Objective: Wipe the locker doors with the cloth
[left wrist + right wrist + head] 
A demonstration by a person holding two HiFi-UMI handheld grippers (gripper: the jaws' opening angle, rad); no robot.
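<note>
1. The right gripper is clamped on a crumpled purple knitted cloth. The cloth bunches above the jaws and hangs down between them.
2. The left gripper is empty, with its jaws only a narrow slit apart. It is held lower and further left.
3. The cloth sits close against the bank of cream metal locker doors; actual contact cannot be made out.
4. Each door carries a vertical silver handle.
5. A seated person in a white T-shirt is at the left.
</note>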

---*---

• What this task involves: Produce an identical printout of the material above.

• Answer section:
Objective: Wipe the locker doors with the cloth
[left wrist + right wrist + head] 
A demonstration by a person holding two HiFi-UMI handheld grippers (gripper: the jaws' opening angle, rad); no robot.
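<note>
1. The right gripper is clamped on a crumpled purple knitted cloth. The cloth bunches above the jaws and hangs down between them.
2. The left gripper is empty, with its jaws only a narrow slit apart. It is held lower and further left.
3. The cloth sits close against the bank of cream metal locker doors; actual contact cannot be made out.
4. Each door carries a vertical silver handle.
5. A seated person in a white T-shirt is at the left.
</note>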

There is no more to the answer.